[Your objective]: Could you find every line in the records below that contains the word "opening" and copy it?

Data items
____________

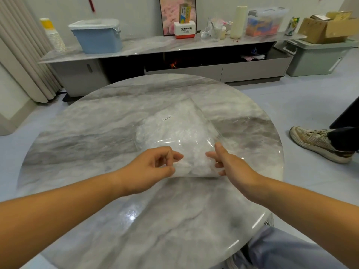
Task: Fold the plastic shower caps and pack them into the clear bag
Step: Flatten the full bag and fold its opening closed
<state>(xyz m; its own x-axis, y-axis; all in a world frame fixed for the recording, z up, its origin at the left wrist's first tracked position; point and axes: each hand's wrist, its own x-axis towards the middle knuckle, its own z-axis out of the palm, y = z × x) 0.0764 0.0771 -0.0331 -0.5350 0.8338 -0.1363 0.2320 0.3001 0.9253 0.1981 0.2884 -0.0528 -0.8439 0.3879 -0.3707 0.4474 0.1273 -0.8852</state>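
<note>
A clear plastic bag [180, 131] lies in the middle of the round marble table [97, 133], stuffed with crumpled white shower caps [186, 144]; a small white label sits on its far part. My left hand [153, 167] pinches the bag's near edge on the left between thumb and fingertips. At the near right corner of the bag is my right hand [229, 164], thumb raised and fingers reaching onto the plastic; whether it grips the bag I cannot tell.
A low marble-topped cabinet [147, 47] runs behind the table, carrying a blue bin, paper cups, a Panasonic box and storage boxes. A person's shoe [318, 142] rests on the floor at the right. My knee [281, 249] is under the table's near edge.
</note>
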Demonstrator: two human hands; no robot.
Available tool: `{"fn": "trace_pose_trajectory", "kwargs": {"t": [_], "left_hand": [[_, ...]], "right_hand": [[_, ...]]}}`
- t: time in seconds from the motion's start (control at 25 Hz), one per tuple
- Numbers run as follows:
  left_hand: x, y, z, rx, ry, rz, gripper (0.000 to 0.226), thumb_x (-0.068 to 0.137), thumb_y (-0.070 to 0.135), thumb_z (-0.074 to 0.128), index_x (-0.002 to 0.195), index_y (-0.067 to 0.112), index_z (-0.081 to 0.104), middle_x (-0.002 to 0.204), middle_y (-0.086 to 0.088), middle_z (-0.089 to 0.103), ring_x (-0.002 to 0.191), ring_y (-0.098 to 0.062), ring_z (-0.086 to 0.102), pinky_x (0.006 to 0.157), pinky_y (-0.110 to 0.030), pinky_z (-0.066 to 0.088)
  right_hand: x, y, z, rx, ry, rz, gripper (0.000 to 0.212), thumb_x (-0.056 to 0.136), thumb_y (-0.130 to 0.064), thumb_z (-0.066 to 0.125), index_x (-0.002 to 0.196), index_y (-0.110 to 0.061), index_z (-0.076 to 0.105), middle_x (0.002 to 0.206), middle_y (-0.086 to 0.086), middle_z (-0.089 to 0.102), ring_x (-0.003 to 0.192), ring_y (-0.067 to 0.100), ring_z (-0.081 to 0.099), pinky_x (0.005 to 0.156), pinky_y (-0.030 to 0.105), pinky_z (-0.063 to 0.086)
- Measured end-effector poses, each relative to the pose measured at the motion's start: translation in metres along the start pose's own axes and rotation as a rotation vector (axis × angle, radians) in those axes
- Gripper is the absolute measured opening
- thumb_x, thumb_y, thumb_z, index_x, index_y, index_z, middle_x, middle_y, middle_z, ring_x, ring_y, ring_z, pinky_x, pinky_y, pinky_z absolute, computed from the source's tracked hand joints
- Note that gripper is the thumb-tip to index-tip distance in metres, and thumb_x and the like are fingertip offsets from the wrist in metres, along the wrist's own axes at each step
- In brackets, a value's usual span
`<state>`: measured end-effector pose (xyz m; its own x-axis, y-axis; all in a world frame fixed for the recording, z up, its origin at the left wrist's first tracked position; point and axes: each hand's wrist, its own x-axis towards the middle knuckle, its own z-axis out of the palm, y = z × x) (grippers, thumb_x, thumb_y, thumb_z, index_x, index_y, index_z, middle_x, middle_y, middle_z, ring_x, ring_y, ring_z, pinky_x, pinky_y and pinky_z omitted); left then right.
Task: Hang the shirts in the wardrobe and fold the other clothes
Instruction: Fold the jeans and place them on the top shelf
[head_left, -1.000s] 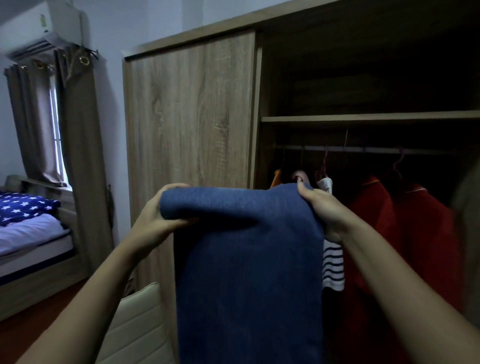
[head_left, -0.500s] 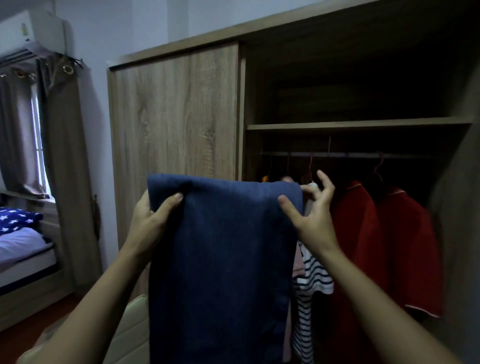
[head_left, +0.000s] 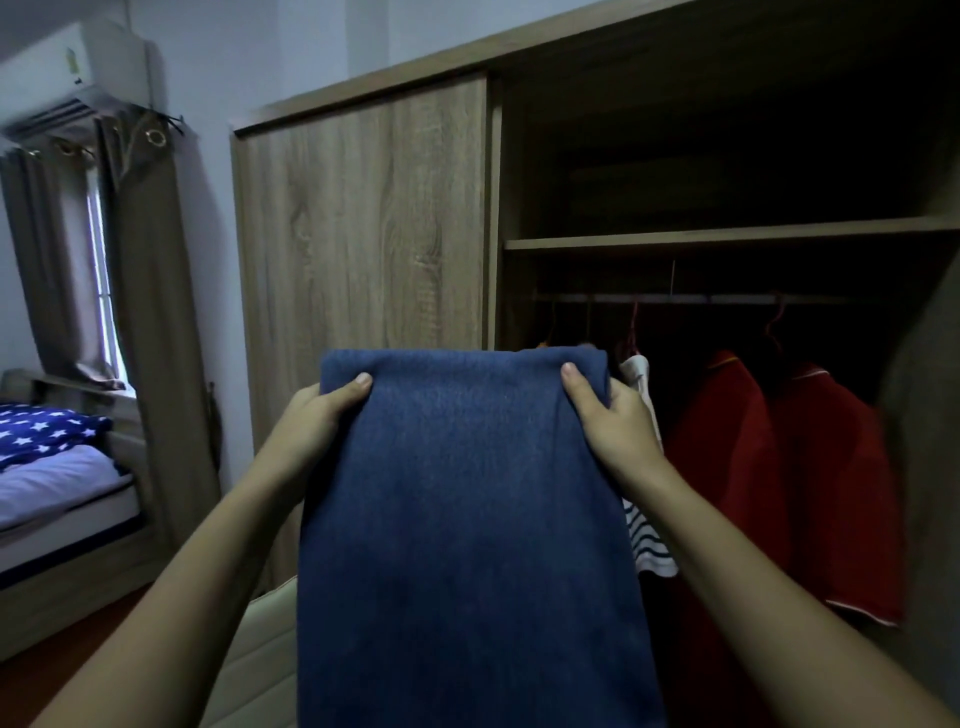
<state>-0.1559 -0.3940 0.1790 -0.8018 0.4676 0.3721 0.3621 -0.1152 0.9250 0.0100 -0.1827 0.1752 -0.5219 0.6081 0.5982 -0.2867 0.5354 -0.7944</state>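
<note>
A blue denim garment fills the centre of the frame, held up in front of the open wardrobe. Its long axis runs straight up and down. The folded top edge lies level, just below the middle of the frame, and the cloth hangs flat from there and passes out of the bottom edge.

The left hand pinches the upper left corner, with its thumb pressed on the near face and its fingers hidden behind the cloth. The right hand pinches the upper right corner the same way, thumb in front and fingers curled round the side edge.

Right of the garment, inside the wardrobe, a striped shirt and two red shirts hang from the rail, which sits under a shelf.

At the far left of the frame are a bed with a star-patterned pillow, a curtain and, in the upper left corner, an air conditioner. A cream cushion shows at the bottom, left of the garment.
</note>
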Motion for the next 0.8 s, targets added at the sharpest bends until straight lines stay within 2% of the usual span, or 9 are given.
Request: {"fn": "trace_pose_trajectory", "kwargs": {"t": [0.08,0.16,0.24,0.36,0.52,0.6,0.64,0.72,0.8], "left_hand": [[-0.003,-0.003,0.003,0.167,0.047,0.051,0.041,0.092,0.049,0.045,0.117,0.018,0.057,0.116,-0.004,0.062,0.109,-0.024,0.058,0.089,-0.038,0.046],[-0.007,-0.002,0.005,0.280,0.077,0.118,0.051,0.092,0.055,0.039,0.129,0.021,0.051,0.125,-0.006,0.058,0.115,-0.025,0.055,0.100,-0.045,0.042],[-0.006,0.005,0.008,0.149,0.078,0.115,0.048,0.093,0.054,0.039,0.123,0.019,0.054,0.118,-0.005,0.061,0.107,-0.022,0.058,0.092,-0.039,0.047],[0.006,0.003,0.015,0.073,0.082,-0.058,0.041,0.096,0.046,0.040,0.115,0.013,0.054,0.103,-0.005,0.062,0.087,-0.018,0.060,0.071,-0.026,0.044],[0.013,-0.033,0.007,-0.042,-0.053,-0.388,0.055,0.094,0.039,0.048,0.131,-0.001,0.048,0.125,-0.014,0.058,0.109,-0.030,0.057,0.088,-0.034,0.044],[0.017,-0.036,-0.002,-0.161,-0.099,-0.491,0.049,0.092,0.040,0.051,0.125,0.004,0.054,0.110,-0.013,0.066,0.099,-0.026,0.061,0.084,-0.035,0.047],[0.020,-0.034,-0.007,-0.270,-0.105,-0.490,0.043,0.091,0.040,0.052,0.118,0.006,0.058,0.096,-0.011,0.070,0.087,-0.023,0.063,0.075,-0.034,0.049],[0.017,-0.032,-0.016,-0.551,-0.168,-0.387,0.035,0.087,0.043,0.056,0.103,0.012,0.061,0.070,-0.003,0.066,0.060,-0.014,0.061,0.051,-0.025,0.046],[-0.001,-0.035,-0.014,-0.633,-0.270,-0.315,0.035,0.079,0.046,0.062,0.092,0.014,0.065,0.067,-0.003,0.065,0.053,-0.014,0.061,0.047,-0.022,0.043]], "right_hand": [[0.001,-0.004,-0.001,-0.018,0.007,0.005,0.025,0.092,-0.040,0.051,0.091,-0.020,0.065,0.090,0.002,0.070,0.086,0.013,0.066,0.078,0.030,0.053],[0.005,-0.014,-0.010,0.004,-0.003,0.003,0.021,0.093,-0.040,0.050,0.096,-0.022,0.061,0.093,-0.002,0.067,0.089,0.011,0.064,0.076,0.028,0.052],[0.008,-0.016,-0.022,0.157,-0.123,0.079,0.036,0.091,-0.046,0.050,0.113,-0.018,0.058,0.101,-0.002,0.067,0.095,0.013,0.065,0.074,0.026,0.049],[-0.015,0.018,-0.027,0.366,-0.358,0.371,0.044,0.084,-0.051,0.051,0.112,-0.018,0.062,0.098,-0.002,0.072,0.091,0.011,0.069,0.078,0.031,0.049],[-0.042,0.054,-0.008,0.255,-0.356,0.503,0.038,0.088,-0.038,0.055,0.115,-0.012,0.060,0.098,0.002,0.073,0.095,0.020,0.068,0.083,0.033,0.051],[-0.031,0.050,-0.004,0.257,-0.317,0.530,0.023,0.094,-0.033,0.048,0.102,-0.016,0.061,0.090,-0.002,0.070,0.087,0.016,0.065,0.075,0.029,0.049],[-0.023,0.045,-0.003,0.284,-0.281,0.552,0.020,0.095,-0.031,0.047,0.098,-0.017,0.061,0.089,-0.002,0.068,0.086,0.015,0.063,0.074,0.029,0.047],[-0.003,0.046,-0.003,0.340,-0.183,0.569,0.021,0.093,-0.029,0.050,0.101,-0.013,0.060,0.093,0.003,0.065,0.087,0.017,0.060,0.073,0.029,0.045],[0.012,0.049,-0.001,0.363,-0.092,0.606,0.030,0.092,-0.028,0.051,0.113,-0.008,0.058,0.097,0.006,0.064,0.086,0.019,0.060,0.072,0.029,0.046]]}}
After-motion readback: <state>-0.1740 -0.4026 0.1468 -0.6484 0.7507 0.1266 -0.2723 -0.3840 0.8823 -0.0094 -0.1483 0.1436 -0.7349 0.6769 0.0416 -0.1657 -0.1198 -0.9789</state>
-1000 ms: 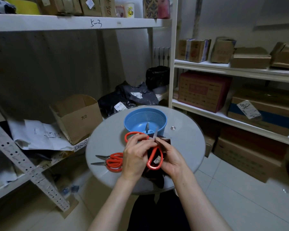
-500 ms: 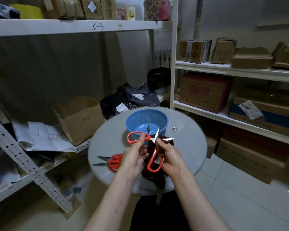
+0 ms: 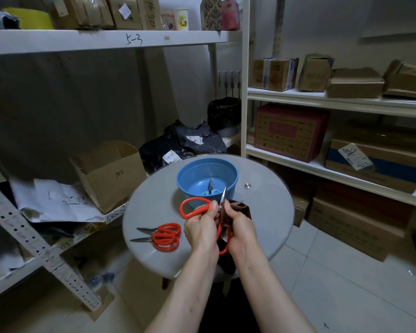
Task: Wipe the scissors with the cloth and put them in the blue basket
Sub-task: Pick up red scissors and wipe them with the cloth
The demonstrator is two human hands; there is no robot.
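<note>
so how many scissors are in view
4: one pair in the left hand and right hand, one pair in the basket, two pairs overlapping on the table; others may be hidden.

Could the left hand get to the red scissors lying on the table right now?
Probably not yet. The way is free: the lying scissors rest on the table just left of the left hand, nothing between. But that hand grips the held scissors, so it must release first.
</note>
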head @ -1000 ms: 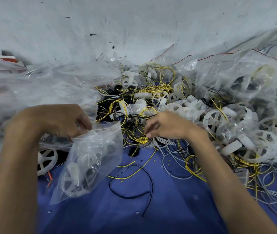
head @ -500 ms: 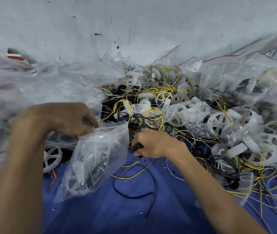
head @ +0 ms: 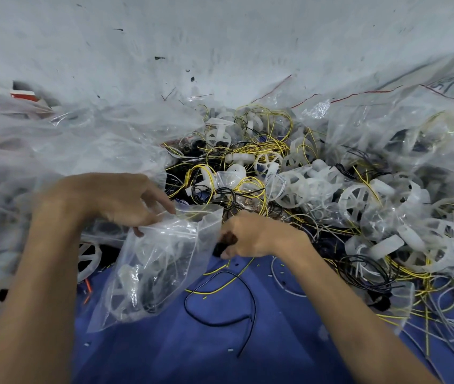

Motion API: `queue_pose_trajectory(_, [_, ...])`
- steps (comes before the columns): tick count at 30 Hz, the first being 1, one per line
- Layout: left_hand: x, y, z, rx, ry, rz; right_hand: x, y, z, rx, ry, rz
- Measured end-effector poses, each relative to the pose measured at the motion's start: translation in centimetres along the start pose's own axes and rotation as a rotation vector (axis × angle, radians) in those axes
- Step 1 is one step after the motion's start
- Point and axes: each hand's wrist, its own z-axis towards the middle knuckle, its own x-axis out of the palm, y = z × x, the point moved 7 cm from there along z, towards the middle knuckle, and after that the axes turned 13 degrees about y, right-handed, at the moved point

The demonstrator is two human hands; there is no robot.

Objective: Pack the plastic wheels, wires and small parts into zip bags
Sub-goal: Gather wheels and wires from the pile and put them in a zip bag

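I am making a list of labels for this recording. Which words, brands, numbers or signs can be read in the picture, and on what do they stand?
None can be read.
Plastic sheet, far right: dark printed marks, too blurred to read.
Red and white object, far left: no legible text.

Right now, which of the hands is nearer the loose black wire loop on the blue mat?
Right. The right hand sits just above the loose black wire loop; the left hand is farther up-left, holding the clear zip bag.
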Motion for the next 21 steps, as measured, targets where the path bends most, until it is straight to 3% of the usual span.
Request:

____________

[Expected output]:
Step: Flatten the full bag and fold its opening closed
- Gripper is the absolute measured opening

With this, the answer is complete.